Selon les recueils d'histoire au Japon (Nihon Shoki) et en Corée (Samguk sagi), un prince coréen aurait été envoyé au Japon en otage [87]. En raison de la confusion sur la nature exacte de cette relation à savoir si c'est un japonais, fondateur de Silla 37 ou s'il s'agit d'otage[89] et aussi en raison du fait que le Nihon Shoki soit une compilation de mythes, il est donc bien difficile de porter un quelconque jugement. Au Japon, l'interprétation qui évoque un otage est dominante. D'autres historiens comme ceux qui ont collaboré aux travaux pour Paekche of Korea and the origin of Yamato Japan et Jonathan W. Best qui a contribué à traduire ce qui restait des récits provenant de Baekje [90] ont noté qu'un roi de Silla avait la fonction honorifique de tenir la bride du cheval de l'empereur du Japon [91] et était à l'avant-garde de la flotte japonaise pendant la guerre avec Koguryo. Ce qui pourrait être la preuve qu'il avait une fonction diplomatique ainsi qu'une sorte de lien familial avec la famille impériale japonaise, il ne s'agissait donc pas d'un otage. En outre, la traduction de ces documents est difficile parce que à cette époque, le terme «Wa» avait un sens désobligeant, en chinois : «pirate nain». Il est difficile d'évaluer ce que cela signifie réellement. Ç'aurait pu être un terme peu aimable, de coutume entre deux nations belligérantes.

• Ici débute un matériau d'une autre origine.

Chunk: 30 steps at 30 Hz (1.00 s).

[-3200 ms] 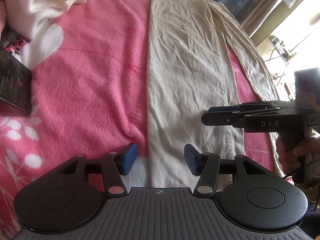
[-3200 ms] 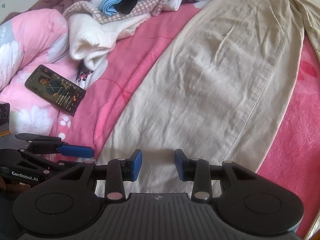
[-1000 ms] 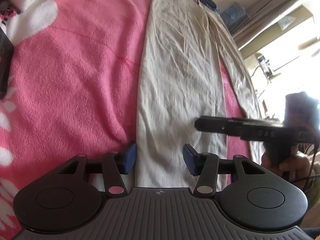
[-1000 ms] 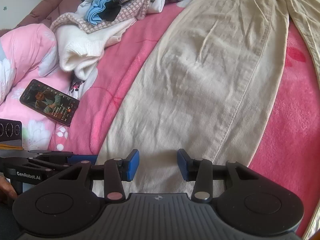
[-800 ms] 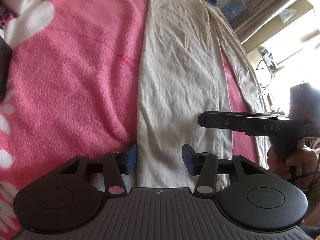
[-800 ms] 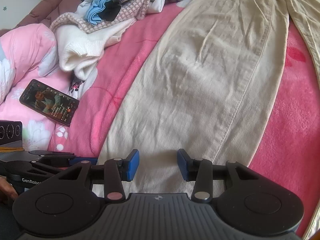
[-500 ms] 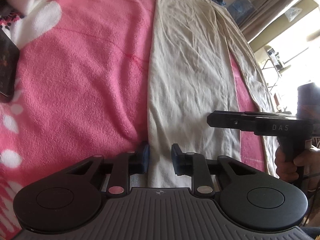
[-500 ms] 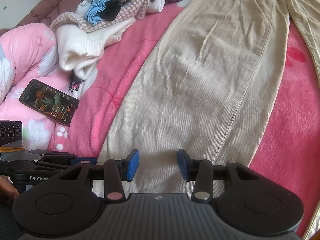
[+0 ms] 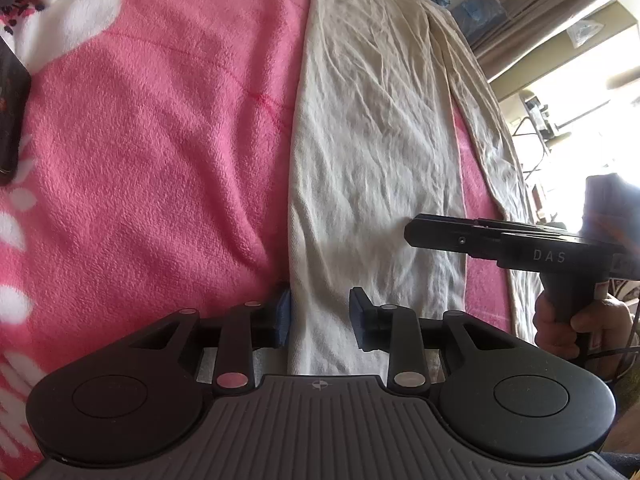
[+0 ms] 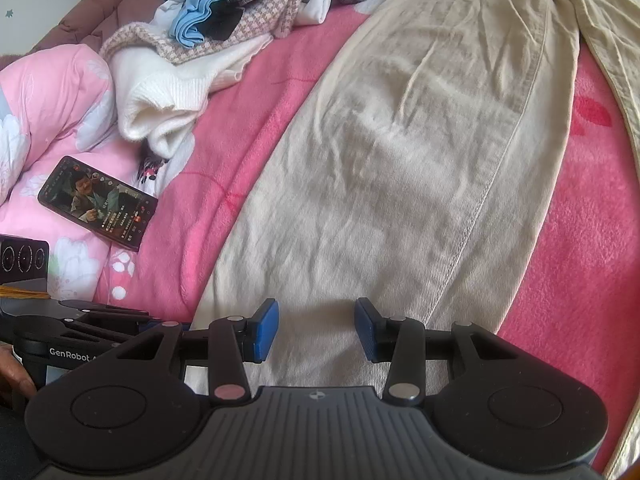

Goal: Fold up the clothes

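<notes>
Cream trousers [image 9: 372,140] lie flat and lengthwise on a pink blanket [image 9: 140,140]; the right wrist view shows the same trousers [image 10: 400,180]. My left gripper [image 9: 320,316] sits at the near hem's left edge. Its jaws are opening, with the hem edge between them and the cloth hiding part of the left pad [image 9: 285,312]. My right gripper [image 10: 316,330] stands open just over the hem, further right along it. The left wrist view shows my right gripper [image 9: 416,232] side-on, held by a hand [image 9: 568,328]. My left gripper [image 10: 156,324] shows at the lower left of the right wrist view.
A lit phone [image 10: 96,202] lies on a pale pink quilt [image 10: 52,92] at the left. Behind it sit a white sweater [image 10: 172,88] and a heap of mixed clothes [image 10: 240,12]. The bed's right edge and a bright window side [image 9: 580,80] lie beyond the trousers.
The left jaws closed in around the hem edge, then widened a little. The right gripper has kept still and open.
</notes>
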Each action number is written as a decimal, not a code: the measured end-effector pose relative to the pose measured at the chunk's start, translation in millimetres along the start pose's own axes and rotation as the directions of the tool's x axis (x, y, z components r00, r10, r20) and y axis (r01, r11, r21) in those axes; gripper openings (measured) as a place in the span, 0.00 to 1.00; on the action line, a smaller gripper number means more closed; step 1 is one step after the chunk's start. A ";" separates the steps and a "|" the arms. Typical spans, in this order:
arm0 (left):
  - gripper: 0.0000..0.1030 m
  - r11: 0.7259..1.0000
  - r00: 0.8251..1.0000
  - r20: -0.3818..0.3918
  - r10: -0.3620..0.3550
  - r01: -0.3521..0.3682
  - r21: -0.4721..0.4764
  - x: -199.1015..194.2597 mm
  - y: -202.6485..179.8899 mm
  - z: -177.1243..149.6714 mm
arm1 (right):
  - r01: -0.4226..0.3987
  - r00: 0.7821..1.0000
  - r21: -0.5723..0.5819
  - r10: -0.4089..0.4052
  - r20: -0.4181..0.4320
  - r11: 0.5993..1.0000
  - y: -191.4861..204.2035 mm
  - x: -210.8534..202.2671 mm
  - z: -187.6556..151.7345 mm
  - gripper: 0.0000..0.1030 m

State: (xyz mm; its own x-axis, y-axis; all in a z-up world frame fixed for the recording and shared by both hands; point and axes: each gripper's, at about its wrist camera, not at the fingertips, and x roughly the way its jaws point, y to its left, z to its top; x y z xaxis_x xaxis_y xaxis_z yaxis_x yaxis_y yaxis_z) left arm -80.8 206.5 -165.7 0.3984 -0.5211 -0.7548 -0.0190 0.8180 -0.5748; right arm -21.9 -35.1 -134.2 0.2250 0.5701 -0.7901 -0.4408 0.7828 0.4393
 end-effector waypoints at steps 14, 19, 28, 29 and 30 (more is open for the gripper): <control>0.27 1.000 1.000 0.029 0.009 -0.010 0.020 1.8 -3.5 -2.9 | 0.002 1.000 0.003 -0.002 0.003 1.000 0.7 1.1 -0.8 0.44; 0.25 1.000 0.999 0.036 0.016 -0.017 0.022 2.2 -4.3 -3.3 | 0.001 1.000 0.005 -0.001 0.004 1.000 0.1 1.3 -1.1 0.44; 0.22 1.000 0.999 0.045 0.020 -0.021 0.022 1.3 -4.2 -3.2 | 0.000 1.000 0.010 0.000 0.007 1.000 -0.3 1.9 -1.2 0.44; 0.22 1.000 0.999 0.046 0.020 -0.021 0.022 1.5 -4.7 -3.8 | 0.000 1.000 0.010 0.000 0.007 1.000 -0.1 2.1 -1.0 0.44; 0.22 1.000 0.999 0.047 0.021 -0.022 0.020 1.7 -5.2 -4.4 | 0.000 1.000 0.009 0.000 0.007 1.000 0.0 2.2 -0.9 0.44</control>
State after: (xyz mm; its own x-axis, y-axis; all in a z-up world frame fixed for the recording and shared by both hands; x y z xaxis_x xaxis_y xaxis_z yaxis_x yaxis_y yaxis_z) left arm -84.0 200.4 -165.3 0.4405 -0.4921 -0.7509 -0.0089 0.8340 -0.5517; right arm -22.2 -34.1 -136.3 0.2311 0.5716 -0.7874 -0.4325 0.7852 0.4431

Il n'y a aucune preuve pour qu'à une date si ancienne le Japon ait été assez structuré pour contrôler une quelconque partie de la Corée à l'époque de l'Impératrice Jingū [23],[92]. Cependant, on possède des témoins archéologiques de relations avec la Chine : chinois qui se rendent au Japon par la péninsule de Corée pendant cette période, ou plus simplement, objets importés. Ainsi la découverte de sculptures de chevaux, les miroirs en bronze Shinjū-kyō, des peintures et des objets en fer fabriqués en Chine[93].

Le Japon de la période Kofun a été très réceptif aux cultures chinoise et coréenne[94].Les immigrants coréens et chinois ont joué un rôle important à cette époque[87],[95].

Les coutumes funéraires spéciales (voire l'ensemble des tombes de Koguryo) de la culture Koguryo ont eu une influence importante sur d'autres cultures au Japon [96]. Les tombes décorées et les tumuli peints qui datent du cinquième siècle et plus tard, découverts au Japon, sont généralement tenus comme des pratiques en provenance de l'ancien royaume de Koguryo (nord-est de la Chine et partie nord de la péninsule coréenne) et importées au Japon[97]. Le kofun de Takamatsuzuka a même des peintures d'une femme vêtue de vêtements distinctifs, semblables à ceux des peintures murales de Koguryeo et de la dynastie Tang [98]. De plus, on peut noter que l'astrologie chinoise a été introduite pendant cette période.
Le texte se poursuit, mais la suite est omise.